Courtroom Drama, Cult Film, Harry Belafonte

Orson Bean, the American actor, TV personality and author, was born Dallas Frederick Burroughs on July 22, 1928 in Burlington, Vermont to George Burroughs, a policeman who later went on to become the chief of campus police at Harvard University, and the former Marian Pollard.

The newborn Dallas Burroughs was a second cousin to Calvin Coolidge, who was President of the United States at the time of his birth. The young Dallas, an amateur magician with a taste for the limelight, graduated from Boston’s prestigious Latin School in 1946. Too young to see military service during World War Two, the future Orson Bean did a hitch in the Army (1946-47) in occupied Japan.

On-Stage

After the war, Orson Bean launched himself onto the nightclub circuit with his new moniker, the “Orson” borrowed from reigning enfant terrible Orson Welles. His comedy act premiered at New York City’s Blue Angel nightclub, and the momentum from his act launched him into the orbit of the legitimate theater. He made his Broadway debut in April 1954 in Richard Condon’s play, Men of Distinction, along with Robert Preston and Martin Ritt. The play flopped and ran only four appearances. (Condon never again had a play he’d written produced on The Great White Way.)
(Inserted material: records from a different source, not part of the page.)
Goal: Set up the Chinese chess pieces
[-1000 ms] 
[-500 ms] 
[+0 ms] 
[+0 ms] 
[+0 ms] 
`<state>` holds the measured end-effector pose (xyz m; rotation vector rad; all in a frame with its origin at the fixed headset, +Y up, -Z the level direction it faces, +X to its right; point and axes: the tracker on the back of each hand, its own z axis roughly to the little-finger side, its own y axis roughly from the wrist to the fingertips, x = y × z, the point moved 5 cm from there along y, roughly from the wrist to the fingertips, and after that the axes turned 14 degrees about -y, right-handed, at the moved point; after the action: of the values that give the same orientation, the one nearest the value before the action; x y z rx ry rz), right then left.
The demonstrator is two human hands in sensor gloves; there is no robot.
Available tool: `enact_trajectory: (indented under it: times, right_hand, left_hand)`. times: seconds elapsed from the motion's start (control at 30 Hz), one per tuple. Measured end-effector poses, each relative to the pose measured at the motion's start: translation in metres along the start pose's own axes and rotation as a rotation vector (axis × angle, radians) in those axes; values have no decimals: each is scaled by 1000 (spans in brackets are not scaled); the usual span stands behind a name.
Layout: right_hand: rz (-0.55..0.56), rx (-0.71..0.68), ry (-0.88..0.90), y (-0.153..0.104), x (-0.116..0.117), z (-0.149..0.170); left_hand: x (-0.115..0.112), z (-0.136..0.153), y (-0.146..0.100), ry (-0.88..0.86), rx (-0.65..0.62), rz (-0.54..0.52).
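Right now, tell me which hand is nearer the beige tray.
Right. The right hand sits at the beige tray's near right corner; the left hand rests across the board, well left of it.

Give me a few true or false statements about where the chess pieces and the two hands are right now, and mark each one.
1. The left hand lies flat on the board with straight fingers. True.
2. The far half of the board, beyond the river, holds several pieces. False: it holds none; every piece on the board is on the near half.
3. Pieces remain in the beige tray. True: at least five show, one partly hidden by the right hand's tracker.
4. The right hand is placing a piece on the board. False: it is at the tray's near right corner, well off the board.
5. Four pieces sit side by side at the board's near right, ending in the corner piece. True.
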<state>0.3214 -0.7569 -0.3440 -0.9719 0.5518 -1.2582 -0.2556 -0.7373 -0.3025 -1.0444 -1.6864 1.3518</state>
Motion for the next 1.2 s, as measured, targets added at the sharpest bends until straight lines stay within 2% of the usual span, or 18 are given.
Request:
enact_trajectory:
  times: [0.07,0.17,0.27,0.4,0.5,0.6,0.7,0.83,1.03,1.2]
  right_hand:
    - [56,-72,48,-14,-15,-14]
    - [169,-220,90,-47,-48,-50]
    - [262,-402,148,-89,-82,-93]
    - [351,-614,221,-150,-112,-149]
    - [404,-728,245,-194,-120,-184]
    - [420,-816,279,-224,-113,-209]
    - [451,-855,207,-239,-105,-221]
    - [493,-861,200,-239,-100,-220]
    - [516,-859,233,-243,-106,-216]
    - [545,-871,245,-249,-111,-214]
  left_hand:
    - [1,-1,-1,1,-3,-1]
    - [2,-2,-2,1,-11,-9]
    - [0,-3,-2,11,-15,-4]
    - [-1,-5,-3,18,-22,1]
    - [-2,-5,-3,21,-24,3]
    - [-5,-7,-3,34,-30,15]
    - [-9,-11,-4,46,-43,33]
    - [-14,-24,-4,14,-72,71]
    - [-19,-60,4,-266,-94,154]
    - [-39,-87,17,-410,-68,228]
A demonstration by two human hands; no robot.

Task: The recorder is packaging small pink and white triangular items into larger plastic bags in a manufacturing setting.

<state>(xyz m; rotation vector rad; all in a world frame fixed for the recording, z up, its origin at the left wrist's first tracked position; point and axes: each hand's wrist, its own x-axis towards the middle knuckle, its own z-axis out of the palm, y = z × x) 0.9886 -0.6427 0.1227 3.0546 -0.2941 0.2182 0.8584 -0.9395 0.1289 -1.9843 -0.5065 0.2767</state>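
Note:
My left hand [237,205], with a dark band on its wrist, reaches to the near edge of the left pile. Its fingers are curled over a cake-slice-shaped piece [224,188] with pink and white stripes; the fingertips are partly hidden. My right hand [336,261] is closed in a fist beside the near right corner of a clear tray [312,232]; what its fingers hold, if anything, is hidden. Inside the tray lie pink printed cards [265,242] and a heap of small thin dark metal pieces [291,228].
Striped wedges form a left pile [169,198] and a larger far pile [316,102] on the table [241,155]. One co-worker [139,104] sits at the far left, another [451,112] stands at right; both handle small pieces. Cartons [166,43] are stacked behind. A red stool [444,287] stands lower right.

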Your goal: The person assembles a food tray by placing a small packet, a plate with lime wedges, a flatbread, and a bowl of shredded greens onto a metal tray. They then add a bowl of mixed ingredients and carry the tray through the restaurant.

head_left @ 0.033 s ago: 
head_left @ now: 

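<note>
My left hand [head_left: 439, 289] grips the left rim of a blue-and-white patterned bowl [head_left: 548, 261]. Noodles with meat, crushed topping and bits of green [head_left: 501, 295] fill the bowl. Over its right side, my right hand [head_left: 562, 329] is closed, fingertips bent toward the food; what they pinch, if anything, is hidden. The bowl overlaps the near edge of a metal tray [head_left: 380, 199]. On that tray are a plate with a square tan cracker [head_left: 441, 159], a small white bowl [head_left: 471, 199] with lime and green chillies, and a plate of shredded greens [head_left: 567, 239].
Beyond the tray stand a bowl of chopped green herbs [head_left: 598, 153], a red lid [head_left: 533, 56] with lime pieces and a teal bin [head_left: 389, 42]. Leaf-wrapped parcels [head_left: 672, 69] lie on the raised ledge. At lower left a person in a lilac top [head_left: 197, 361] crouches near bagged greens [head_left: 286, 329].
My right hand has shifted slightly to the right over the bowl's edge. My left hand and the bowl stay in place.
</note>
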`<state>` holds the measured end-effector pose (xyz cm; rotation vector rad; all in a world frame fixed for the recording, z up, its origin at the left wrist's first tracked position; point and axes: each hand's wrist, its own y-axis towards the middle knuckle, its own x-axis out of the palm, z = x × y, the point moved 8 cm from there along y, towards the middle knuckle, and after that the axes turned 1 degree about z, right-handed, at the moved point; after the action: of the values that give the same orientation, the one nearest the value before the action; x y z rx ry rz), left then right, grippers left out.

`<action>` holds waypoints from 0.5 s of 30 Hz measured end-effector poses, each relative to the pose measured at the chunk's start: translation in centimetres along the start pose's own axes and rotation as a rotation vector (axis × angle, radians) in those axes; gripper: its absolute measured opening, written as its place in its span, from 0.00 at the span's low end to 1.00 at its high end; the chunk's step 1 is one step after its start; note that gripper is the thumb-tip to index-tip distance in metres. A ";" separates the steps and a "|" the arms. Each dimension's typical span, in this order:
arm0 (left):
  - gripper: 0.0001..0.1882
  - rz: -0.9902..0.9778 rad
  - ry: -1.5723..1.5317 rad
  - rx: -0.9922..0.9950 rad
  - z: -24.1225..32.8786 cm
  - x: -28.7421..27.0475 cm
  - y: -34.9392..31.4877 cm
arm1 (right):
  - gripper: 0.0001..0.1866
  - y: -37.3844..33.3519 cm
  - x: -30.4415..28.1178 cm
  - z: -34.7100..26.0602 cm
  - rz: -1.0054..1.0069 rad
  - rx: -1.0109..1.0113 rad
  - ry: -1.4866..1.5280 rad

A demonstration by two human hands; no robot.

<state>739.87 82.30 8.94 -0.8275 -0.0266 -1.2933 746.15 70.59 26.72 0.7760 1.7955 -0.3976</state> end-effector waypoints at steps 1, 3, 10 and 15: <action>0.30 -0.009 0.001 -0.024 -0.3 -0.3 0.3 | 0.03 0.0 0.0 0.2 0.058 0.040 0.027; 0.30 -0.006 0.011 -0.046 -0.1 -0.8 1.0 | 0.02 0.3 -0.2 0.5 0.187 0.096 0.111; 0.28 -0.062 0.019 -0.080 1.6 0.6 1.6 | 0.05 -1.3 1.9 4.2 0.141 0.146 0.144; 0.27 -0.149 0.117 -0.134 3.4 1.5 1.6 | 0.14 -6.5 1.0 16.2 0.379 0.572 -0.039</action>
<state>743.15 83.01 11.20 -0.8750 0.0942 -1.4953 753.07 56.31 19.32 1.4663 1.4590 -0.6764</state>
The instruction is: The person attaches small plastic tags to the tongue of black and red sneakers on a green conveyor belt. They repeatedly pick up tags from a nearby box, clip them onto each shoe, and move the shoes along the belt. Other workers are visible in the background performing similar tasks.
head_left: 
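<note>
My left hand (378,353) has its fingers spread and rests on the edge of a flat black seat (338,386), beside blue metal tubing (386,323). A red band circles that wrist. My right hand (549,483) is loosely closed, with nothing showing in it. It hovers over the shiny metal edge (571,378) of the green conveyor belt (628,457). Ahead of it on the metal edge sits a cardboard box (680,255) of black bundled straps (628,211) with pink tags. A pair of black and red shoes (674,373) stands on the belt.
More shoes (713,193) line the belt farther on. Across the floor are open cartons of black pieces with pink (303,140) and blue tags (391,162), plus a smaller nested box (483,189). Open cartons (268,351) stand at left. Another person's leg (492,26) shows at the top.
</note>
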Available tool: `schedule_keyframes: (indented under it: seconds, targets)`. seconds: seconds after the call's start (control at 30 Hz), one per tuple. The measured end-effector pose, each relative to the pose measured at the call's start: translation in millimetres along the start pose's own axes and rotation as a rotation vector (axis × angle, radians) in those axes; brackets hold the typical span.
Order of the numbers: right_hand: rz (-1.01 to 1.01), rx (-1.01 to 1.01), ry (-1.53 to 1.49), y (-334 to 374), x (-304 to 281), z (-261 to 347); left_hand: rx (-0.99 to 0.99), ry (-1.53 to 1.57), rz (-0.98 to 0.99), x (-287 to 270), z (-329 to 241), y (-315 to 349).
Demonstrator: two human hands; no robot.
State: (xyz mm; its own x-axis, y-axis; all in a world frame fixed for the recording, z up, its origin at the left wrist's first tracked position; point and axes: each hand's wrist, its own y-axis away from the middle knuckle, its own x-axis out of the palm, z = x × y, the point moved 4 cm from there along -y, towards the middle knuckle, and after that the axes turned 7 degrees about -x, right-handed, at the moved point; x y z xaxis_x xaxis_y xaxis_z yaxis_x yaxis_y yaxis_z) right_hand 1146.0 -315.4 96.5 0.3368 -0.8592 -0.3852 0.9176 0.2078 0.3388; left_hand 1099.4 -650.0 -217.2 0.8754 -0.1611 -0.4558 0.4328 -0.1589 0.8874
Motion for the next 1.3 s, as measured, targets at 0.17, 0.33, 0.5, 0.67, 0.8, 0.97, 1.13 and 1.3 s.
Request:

The following year was to prove kinder to Orson Bean: he hosted a summer-replacement television series produced at the Blue Angel, and won a Theatre World Award for his work in the 1954 music revue John Murray Anderson’s Almanac, which co-starred Harry Belafonte, Polly Bergen, Hermione Gingold and Carleton Carpenter. It was a hit that ran for 229 performances.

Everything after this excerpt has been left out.